◆ **WHAT THE TASK ASKS**
Give back all of the records exactly.

Data excerpts
_ _ _ _ _ _ _
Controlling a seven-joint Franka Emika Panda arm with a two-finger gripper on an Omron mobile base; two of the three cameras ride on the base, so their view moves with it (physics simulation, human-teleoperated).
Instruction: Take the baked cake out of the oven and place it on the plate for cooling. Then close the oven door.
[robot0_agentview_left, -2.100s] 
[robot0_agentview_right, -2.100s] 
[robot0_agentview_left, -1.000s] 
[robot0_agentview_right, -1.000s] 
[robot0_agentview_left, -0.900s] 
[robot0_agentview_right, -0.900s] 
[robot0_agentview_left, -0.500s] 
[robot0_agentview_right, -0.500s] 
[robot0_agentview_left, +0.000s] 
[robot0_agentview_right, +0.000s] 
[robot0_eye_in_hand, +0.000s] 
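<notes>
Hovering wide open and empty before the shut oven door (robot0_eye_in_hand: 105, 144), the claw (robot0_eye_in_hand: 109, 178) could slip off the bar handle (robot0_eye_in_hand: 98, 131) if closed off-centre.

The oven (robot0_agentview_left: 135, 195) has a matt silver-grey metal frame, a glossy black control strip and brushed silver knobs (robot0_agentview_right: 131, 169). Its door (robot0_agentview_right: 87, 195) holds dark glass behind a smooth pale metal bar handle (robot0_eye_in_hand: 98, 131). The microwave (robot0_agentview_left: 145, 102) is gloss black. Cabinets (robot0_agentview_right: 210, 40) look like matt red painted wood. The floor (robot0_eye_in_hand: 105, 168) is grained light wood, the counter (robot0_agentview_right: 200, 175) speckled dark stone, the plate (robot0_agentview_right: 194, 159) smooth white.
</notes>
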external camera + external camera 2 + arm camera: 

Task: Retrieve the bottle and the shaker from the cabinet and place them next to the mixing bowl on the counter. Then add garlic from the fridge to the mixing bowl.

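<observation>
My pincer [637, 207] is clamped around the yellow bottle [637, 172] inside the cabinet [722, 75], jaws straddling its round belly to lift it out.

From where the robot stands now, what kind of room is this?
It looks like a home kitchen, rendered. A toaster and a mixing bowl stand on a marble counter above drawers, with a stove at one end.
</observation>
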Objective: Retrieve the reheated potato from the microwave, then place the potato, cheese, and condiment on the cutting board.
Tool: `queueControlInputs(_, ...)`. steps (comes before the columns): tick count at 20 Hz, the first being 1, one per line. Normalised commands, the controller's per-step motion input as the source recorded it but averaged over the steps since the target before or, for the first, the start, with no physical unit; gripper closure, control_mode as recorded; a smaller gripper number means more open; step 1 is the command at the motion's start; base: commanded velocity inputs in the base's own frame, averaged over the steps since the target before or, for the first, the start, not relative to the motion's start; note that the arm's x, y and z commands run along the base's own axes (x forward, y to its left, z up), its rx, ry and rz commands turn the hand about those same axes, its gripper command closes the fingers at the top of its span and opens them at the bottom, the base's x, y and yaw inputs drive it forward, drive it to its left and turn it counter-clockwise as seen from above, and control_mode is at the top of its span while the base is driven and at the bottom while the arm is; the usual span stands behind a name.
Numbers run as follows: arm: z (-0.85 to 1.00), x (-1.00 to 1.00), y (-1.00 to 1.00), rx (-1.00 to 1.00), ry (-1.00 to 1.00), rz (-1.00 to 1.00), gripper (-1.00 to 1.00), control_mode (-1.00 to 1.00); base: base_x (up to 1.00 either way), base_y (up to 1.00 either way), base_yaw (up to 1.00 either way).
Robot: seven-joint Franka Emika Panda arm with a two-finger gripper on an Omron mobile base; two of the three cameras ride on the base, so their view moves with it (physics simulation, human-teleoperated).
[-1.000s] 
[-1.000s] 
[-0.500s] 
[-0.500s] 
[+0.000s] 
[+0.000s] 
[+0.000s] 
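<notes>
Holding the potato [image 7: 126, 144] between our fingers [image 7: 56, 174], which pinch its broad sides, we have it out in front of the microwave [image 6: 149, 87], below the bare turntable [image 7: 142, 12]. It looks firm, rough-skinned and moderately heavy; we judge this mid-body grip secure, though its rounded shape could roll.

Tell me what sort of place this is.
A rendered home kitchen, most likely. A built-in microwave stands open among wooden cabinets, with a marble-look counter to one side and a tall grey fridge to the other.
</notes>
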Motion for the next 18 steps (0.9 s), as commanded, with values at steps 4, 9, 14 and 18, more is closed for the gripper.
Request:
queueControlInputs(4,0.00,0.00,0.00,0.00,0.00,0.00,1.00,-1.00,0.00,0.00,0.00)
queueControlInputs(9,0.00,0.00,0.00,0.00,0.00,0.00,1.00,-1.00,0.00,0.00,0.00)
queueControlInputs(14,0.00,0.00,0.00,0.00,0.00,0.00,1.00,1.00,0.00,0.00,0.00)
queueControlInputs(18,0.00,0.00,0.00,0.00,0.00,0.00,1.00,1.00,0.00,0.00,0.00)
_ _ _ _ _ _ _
◆ **SOLUTION TO THE EXERCISE**
Controlling a seven-joint Franka Emika Panda arm with a two-finger gripper on an Omron mobile base; two of the three cameras ride on the base, so their view moves with it (physics simulation, human-teleoperated).
Instruction: Take the baked cake out of the oven and place it on the plate for cooling. Then close the oven door.
[robot0_agentview_left, -2.100s] 
[robot0_agentview_right, -2.100s] 
[robot0_agentview_left, -1.000s] 
[robot0_agentview_right, -1.000s] 
[robot0_agentview_left, -0.900s] 
[robot0_agentview_right, -0.900s] 
[robot0_agentview_left, -0.500s] 
[robot0_agentview_right, -0.500s] 
[robot0_agentview_left, +0.000s] 
[robot0_agentview_right, +0.000s] 
[robot0_eye_in_hand, +0.000s] 
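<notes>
Hovering wide open and empty before the shut oven door (robot0_eye_in_hand: 105, 144), the claw (robot0_eye_in_hand: 109, 178) could slip off the bar handle (robot0_eye_in_hand: 98, 131) if closed off-centre.

The oven (robot0_agentview_left: 135, 195) has a matt silver-grey metal frame, a glossy black control strip and brushed silver knobs (robot0_agentview_right: 131, 169). Its door (robot0_agentview_right: 87, 195) holds dark glass behind a smooth pale metal bar handle (robot0_eye_in_hand: 98, 131). The microwave (robot0_agentview_left: 145, 102) is gloss black. Cabinets (robot0_agentview_right: 210, 40) look like matt red painted wood. The floor (robot0_eye_in_hand: 105, 168) is grained light wood, the counter (robot0_agentview_right: 200, 175) speckled dark stone, the plate (robot0_agentview_right: 194, 159) smooth white.
</notes>
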external camera + external camera 2 + arm camera: 

Task: Retrieve the bottle and the shaker from the cabinet and place them next to the mixing bowl on the counter. Then add garlic from the fridge to the mixing bowl.

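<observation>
My pincer [637, 207] is clamped around the yellow bottle [637, 172] inside the cabinet [722, 75], jaws straddling its round belly to lift it out.

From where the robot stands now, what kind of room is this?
It looks like a home kitchen, rendered. A toaster and a mixing bowl stand on a marble counter above drawers, with a stove at one end.
</observation>
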Objective: Retrieve the reheated potato from the microwave, then place the potato, cheese, and condiment on the cutting board.
Tool: `queueControlInputs(_, ...)`. steps (comes before the columns): tick count at 20 Hz, the first being 1, one per line. Normalised commands, the controller's per-step motion input as the source recorded it but averaged over the steps since the target before or, for the first, the start, with no physical unit; gripper closure, control_mode as recorded; a smaller gripper number means more open; step 1 is the command at the motion's start; base: commanded velocity inputs in the base's own frame, averaged over the steps since the target before or, for the first, the start, not relative to the motion's start; note that the arm's x, y and z commands run along the base's own axes (x forward, y to its left, z up), its rx, ry and rz commands turn the hand about those same axes, its gripper command closes the fingers at the top of its span and opens them at the bottom, the base's x, y and yaw inputs drive it forward, drive it to its left and turn it counter-clockwise as seen from above, and control_mode is at the top of its span while the base is driven and at the bottom while the arm is; the usual span stands behind a name.
Numbers run as follows: arm: z (-0.85 to 1.00), x (-1.00 to 1.00), y (-1.00 to 1.00), rx (-1.00 to 1.00), ry (-1.00 to 1.00), rz (-1.00 to 1.00), gripper (-1.00 to 1.00), control_mode (-1.00 to 1.00); base: base_x (up to 1.00 either way), base_y (up to 1.00 either way), base_yaw (up to 1.00 either way).
Robot: seven-joint Franka Emika Panda arm with a two-finger gripper on an Omron mobile base; two of the three cameras ride on the base, so their view moves with it (physics simulation, human-teleoperated).
[-1.000s] 
[-1.000s] 
[-0.500s] 
[-0.500s] 
[+0.000s] 
[+0.000s] 
[+0.000s] 
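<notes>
Holding the potato [image 7: 126, 144] between our fingers [image 7: 56, 174], which pinch its broad sides, we have it out in front of the microwave [image 6: 149, 87], below the bare turntable [image 7: 142, 12]. It looks firm, rough-skinned and moderately heavy; we judge this mid-body grip secure, though its rounded shape could roll.

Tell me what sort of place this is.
A rendered home kitchen, most likely. A built-in microwave stands open among wooden cabinets, with a marble-look counter to one side and a tall grey fridge to the other.
</notes>
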Motion for the next 18 steps (0.9 s), as commanded, with values at steps 4, 9, 14 and 18, more is closed for the gripper.
Request:
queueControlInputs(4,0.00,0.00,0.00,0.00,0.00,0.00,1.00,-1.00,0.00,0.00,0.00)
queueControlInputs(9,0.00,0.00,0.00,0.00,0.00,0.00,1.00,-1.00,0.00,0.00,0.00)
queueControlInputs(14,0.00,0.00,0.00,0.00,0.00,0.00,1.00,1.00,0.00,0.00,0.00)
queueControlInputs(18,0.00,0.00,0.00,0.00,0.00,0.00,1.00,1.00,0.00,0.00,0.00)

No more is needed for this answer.